TASK PROMPT >> Sift the listing for lines that hold the string "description" and pull them out.

------------------------------------------------

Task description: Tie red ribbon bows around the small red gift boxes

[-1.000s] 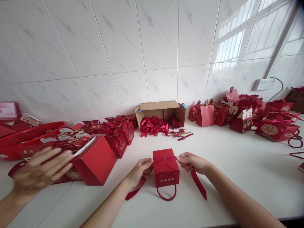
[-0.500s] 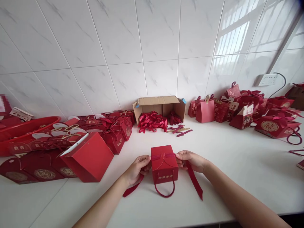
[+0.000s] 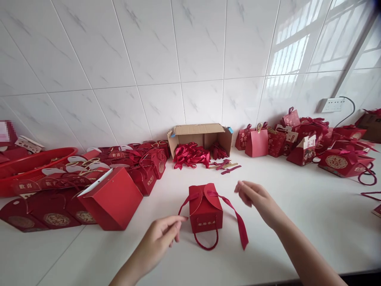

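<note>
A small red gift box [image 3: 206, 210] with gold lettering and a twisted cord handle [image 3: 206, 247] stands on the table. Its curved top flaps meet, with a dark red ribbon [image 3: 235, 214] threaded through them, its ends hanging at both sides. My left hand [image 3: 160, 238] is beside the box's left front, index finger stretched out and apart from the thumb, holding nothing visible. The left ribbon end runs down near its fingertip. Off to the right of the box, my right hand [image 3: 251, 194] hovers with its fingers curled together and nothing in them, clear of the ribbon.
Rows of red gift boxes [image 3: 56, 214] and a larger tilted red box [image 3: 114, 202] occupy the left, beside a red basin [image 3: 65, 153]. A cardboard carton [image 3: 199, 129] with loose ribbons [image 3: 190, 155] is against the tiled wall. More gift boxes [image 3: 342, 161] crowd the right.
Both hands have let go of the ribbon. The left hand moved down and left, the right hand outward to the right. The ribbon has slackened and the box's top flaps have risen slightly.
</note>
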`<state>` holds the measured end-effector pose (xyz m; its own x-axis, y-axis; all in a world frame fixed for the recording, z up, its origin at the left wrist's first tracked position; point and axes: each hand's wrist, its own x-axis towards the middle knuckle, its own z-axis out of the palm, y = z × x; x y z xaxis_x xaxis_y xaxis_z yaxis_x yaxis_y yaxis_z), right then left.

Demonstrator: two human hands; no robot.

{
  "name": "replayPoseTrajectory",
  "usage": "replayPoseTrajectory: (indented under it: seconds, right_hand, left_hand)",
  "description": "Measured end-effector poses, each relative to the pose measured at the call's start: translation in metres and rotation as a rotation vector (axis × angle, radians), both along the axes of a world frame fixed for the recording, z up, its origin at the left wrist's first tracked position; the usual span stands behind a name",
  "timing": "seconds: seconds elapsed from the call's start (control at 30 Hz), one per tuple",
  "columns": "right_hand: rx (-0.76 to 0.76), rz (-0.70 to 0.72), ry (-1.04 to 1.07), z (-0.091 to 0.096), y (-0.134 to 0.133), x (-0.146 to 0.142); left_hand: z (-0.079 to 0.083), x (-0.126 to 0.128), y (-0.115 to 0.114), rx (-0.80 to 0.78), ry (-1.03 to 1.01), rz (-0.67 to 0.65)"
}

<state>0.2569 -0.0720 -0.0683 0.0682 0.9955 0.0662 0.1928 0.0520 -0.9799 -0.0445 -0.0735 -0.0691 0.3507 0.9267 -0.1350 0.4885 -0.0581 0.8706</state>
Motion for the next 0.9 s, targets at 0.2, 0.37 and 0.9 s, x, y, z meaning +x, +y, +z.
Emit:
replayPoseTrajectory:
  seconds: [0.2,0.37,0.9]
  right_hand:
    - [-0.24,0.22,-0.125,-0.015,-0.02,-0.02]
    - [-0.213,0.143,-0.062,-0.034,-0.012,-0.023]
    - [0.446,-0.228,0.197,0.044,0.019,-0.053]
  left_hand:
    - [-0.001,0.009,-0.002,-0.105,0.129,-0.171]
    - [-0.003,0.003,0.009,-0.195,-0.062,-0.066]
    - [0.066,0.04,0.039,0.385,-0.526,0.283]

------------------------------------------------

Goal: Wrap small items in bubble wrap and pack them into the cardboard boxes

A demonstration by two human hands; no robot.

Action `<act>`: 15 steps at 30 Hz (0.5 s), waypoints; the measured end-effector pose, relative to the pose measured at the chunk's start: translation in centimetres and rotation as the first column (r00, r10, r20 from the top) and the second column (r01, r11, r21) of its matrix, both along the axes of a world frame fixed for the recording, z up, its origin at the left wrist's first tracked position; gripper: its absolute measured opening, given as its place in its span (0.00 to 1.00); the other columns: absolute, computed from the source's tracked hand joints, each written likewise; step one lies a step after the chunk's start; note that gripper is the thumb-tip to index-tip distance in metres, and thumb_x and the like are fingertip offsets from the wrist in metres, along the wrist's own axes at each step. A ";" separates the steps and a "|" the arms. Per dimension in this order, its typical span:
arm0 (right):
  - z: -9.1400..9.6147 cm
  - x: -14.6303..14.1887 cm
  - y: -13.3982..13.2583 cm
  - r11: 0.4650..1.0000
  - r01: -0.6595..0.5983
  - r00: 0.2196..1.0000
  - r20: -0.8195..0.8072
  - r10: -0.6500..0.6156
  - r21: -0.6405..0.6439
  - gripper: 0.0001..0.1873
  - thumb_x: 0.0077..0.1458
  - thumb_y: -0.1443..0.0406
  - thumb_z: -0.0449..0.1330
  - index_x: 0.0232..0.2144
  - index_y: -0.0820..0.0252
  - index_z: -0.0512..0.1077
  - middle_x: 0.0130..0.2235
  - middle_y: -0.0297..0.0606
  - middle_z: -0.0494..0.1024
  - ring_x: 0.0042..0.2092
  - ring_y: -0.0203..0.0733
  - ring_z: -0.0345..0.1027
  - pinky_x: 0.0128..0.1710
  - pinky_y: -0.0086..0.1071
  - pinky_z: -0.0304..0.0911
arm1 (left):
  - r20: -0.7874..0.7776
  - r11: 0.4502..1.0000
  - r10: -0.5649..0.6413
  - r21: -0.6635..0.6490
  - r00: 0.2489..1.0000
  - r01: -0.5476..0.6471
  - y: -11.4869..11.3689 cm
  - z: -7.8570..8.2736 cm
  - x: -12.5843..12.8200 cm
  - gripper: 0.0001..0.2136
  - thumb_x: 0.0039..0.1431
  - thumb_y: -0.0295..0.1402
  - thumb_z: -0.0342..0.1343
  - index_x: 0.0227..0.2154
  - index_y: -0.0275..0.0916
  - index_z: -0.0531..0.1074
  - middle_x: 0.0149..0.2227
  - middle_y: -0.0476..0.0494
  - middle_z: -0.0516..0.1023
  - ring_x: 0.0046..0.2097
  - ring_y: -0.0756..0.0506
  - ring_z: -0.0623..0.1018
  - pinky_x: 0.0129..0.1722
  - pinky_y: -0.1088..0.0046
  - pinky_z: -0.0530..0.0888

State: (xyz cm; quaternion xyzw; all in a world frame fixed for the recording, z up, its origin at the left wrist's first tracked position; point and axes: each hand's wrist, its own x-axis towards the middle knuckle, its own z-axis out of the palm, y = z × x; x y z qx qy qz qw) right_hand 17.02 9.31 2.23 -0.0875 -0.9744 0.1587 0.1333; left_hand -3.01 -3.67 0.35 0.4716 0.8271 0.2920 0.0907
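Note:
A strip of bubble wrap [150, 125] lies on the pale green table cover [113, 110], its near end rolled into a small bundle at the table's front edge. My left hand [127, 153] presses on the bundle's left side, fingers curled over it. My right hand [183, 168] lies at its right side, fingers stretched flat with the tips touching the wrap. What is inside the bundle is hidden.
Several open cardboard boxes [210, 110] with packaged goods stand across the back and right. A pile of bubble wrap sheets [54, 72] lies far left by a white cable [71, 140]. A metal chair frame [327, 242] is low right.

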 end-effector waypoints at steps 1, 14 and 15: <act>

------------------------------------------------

RESULT >>
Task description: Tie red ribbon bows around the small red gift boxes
  "description": "Measured end-effector poses, each relative to the pose measured at the call's start: translation in metres and rotation as a rotation vector (axis × angle, radians), both along the axes of a world frame fixed for the recording, z up, its origin at the left wrist's first tracked position; the usual span stands behind a name",

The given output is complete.